EU businesses that need to get an EORI number issued by the UK can do so online on GOV.UK. It only takes five to ten minutes to complete the form and is totally free. They will receive their EORI number straight away, or within five working days if HMRC needs to make more checks.

Myth: People who buy goods from the EU through online marketplaces will all need an EORI number from the UK

FALSE

Goods received by post

When goods are received by post in the UK the recipient does not need an EORI number issued by the UK.

Goods sent by a parcel company

For low value goods received in the UK, the recipient will not usually need an EORI number from the UK. This is because the parcel company will usually take on the role of the importer and will be responsible for handling all customs processes.

For high value goods received in the UK, a business recipient will usually be the importer and will require an EORI number from the UK so that the import declaration can be completed.

Myth: UK businesses who sell their goods through online marketplaces will all need an EORI number from the UK

FALSE

Goods that are imported and exported go through customs twice:

  • once when they leave the territory from which they are exported
  • once when they enter the territory to which they are imported.

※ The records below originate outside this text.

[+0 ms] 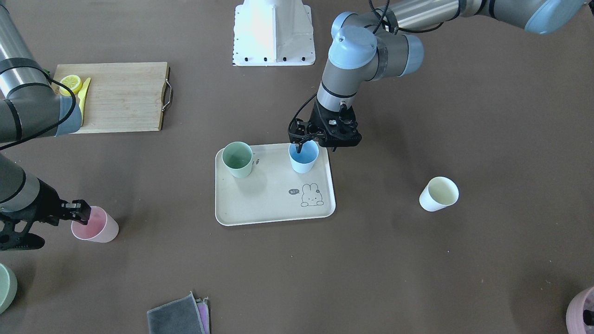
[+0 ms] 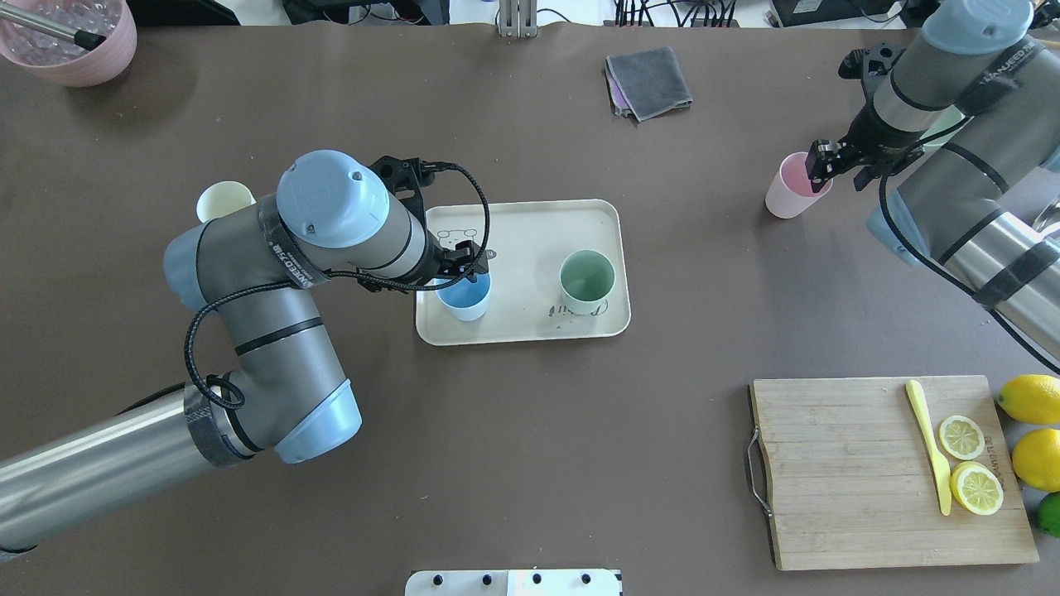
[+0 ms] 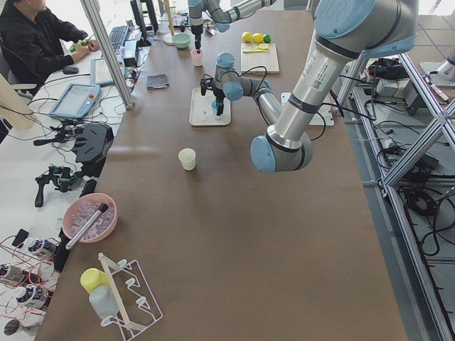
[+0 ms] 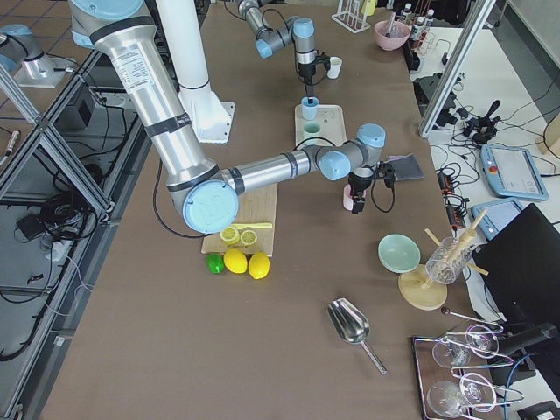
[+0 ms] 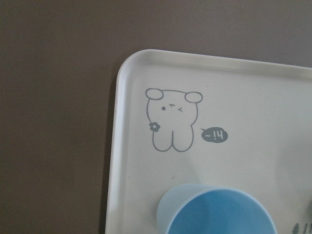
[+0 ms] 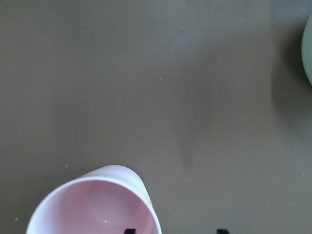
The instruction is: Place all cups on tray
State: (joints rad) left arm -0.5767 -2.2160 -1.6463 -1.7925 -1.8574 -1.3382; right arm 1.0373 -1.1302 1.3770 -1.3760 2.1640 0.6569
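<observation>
The cream tray (image 1: 274,211) (image 2: 530,223) lies mid-table. On it stand the mint green cup (image 1: 237,159) (image 2: 586,281) and the light blue cup (image 1: 304,160) (image 2: 464,300) (image 5: 214,209). My left gripper (image 1: 300,141) (image 2: 470,261) is shut on the blue cup's rim, with one finger inside it. The pink cup (image 1: 95,225) (image 2: 791,186) (image 6: 92,204) stands on the table. My right gripper (image 1: 82,209) (image 2: 820,157) (image 6: 175,230) is open, its fingers either side of the pink cup's wall. The cream-white cup (image 1: 438,194) (image 2: 224,200) stands alone on the table.
A bamboo cutting board (image 1: 120,97) (image 2: 853,472) holds lemon slices and a yellow knife, with whole lemons (image 2: 1031,397) beside it. A folded grey cloth (image 1: 178,315) (image 2: 648,81), a pink bowl (image 2: 70,37) and a mint bowl (image 1: 4,287) sit near the table's edges.
</observation>
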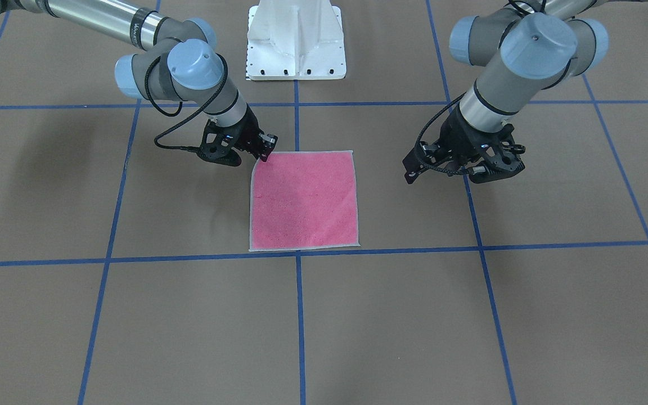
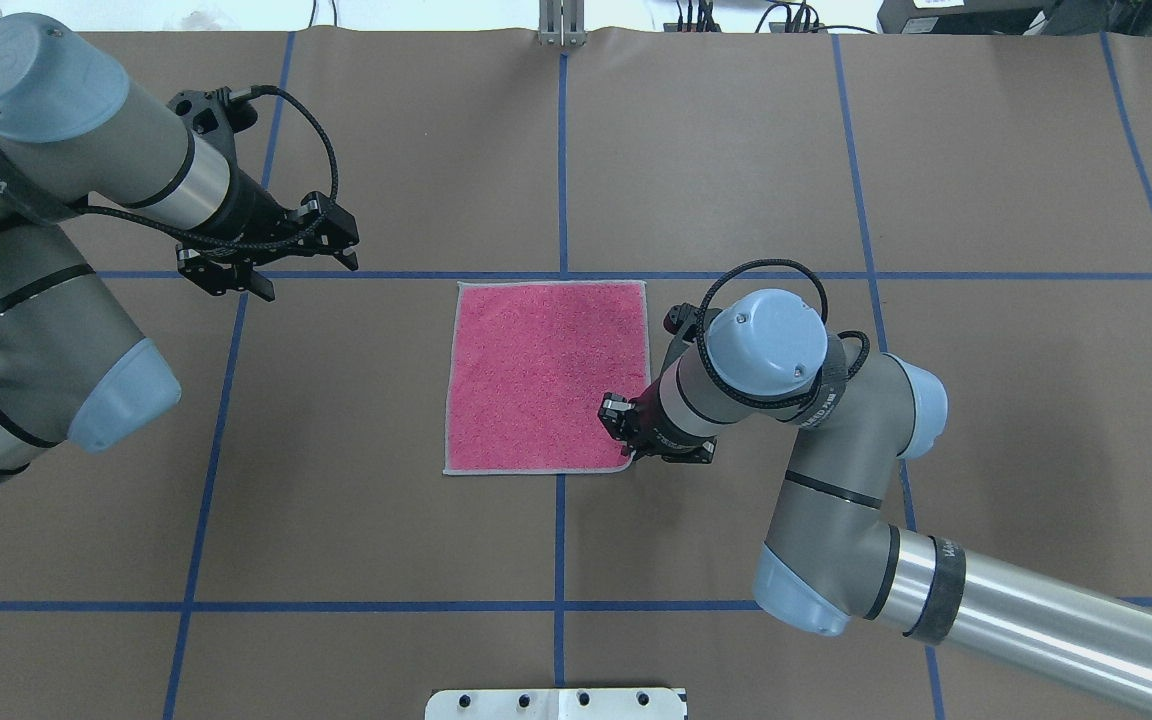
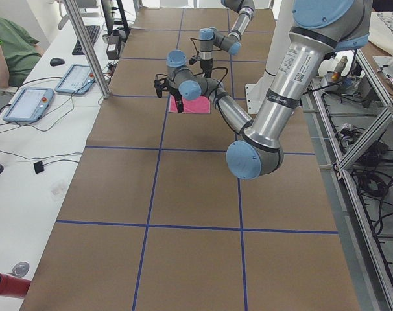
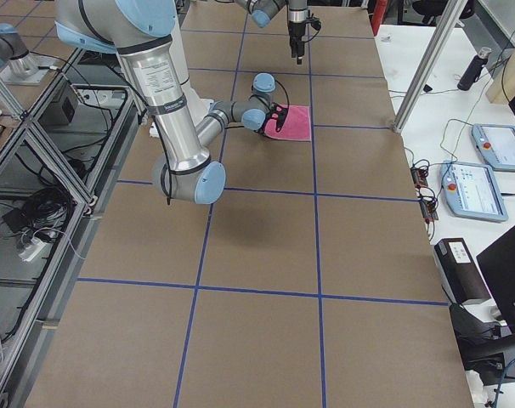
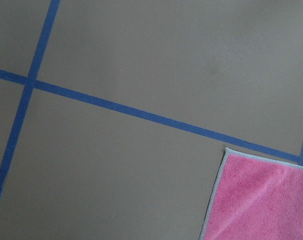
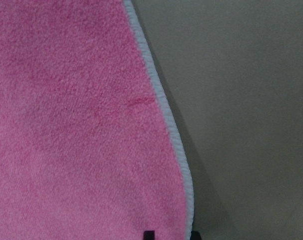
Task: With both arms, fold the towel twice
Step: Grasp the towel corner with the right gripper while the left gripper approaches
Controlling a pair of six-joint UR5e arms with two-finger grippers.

This applies to goods sold through online marketplaces like Etsy or Amazon. However, as many of the goods that are sold on online marketplaces are sent to the buyer through the post system (by Royal Mail or Parcelforce) or using a parcel company (like DHL or UPS) the import and export declaration process may be simplified and an EORI number from the UK may not be required.

Goods sent by post

When goods are sent by post from the UK the sender does not need an EORI number from the UK.

Goods sent by a parcel company

Parcel companies provide a wide range of services to businesses and the information they require depends on their commercial relationship and the value of the goods.

For goods sent from the UK using a parcel company, an EORI number from the UK will not usually be required by the sender. This is because the parcel company will usually take on the role of the exporter and will be responsible for handling all customs processes.